For the casual ultralight backpacker that needs occasional protection from light wind, rain, and insects, there are plenty of ultralight shelter options available. The choice of an option suitable for most summer conditions in temperate climates will depend primarily on weight, cost, ease of set-up and use, and features related to a user’s livability in the shelter.
However, many ultralight backpackers, at some point during their ultralight evolution, will begin the process of testing the limits of their ultralight gear and style.
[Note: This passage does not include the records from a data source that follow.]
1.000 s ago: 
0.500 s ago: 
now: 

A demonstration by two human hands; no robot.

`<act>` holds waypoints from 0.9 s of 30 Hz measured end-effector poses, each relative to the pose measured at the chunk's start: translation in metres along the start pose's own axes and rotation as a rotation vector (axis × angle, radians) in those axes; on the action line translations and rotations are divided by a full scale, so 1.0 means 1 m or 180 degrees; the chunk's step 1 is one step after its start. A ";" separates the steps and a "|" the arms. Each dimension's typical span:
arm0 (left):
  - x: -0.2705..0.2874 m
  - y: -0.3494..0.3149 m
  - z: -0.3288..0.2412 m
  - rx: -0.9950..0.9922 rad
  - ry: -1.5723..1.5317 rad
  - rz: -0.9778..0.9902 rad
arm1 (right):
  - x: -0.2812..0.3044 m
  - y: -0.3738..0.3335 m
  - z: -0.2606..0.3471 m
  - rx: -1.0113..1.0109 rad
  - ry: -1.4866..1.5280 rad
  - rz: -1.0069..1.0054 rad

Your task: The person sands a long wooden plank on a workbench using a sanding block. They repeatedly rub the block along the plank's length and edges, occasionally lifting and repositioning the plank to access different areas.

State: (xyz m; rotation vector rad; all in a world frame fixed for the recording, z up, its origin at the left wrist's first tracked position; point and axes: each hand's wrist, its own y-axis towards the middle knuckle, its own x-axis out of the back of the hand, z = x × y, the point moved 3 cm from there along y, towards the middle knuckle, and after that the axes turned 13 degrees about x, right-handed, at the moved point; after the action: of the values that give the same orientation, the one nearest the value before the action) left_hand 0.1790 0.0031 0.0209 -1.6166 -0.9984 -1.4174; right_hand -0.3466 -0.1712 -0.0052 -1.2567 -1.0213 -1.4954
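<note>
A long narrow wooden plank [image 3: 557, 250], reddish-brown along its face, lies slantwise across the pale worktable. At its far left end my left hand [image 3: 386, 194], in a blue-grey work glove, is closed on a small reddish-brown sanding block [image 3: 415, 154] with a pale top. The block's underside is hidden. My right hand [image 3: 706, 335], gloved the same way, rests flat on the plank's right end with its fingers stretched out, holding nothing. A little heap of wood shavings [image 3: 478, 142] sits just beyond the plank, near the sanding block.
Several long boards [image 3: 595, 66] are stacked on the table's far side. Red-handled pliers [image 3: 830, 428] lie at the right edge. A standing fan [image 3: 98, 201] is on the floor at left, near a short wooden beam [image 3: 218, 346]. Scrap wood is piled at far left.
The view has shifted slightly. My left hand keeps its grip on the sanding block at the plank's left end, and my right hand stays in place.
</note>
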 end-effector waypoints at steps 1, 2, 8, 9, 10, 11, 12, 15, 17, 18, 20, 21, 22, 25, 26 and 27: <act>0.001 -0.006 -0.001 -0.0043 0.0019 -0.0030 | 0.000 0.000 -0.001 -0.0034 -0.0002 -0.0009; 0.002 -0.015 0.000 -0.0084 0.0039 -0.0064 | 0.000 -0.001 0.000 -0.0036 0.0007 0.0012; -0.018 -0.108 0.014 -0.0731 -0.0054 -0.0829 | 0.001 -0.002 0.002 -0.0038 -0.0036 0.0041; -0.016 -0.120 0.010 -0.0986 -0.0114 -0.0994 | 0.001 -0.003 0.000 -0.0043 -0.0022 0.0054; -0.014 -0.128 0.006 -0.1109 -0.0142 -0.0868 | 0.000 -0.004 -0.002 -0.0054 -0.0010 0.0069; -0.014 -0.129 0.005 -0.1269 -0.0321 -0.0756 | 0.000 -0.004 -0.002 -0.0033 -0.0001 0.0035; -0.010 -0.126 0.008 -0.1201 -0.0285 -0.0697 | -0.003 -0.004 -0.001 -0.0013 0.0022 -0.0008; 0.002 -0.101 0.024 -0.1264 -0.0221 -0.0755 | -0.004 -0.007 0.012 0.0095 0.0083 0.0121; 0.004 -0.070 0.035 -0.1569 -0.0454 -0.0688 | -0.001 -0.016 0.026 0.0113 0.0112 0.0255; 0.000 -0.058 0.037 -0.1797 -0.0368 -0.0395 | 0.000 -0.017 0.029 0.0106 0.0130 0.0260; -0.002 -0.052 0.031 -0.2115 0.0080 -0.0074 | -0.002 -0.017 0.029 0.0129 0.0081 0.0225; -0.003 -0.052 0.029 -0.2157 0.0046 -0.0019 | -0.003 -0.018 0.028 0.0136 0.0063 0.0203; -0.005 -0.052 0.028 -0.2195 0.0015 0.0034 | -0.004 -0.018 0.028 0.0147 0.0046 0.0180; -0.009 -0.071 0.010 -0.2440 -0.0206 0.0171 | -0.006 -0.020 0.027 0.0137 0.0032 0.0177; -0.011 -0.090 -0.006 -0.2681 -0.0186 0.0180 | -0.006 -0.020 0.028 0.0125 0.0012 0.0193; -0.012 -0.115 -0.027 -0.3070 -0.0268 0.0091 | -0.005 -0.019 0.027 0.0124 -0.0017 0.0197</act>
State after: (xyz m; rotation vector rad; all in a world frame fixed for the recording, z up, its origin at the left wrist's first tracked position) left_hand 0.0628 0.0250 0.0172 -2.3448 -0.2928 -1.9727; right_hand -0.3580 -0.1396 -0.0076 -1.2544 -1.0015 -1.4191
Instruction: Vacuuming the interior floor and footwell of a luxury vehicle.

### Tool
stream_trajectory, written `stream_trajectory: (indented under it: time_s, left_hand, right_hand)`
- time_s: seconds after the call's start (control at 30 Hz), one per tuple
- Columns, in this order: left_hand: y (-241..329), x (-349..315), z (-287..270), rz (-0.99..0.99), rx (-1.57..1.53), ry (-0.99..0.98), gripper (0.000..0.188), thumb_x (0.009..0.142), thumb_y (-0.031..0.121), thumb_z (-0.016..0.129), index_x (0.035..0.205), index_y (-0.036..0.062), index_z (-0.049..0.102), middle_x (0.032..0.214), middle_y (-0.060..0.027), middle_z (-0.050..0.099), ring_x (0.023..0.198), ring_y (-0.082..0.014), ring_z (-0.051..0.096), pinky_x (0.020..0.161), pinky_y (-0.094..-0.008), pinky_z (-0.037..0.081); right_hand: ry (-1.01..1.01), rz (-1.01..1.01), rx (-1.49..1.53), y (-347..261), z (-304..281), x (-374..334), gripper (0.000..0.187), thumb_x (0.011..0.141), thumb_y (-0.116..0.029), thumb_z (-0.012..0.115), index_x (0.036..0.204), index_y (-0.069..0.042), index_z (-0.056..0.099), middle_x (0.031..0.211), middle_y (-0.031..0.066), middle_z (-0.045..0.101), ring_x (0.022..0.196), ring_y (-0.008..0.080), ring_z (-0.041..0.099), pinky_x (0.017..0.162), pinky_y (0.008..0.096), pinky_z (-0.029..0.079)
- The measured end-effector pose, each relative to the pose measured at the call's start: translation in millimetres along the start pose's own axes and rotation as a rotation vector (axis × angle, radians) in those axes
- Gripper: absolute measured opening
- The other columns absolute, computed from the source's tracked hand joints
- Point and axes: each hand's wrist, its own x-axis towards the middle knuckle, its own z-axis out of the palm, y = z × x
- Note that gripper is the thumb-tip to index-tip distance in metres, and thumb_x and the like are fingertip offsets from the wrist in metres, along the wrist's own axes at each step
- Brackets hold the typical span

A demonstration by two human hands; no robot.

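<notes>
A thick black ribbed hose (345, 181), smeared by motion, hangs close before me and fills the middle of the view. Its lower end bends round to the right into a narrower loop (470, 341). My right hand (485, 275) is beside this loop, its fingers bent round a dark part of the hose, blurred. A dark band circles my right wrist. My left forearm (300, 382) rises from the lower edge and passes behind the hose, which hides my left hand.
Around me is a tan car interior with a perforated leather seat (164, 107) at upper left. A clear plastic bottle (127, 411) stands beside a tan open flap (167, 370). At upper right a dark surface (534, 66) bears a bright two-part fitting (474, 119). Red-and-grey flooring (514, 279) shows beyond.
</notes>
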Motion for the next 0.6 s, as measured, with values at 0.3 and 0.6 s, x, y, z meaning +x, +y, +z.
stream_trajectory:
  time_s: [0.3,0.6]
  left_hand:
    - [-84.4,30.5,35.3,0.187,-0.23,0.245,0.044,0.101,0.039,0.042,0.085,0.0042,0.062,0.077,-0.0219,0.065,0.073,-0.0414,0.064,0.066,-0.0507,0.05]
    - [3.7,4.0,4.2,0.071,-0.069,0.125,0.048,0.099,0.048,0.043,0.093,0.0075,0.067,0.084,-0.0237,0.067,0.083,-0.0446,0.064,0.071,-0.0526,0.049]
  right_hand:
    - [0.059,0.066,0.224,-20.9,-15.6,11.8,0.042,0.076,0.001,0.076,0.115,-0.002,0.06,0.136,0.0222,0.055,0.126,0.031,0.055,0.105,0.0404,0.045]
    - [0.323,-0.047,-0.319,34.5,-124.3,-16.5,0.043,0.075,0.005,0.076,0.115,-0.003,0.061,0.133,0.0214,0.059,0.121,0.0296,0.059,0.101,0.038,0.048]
This includes the use of ultralight shelters during shoulder and winter seasons, above the tree line in mountain environments, and for other scenarios where environmental conditions demand more performance that can only be achieved at very light weights through sound engineering design and the intelligent use of the right materials and manufacturing techniques.
It is my hope that this ongoing research into the storm resistance of ultralight shelters contributes a meaningful body of data, observations, conclusions, and knowledge that will help us explore more hostile environmental conditions with less weight on our backs. In addition, I hope to spur both do-it-yourself enthusiasts and commercial manufacturers to pay close attention to their designs so as to improve their performance beyond casual summer environs. I believe that the market demand for “ultralight” shelters capable of withstanding harsh storm environments is increasing, and that the current product market for stormworthy ultralight shelters is sparse, underserved, and ripe for opportunity.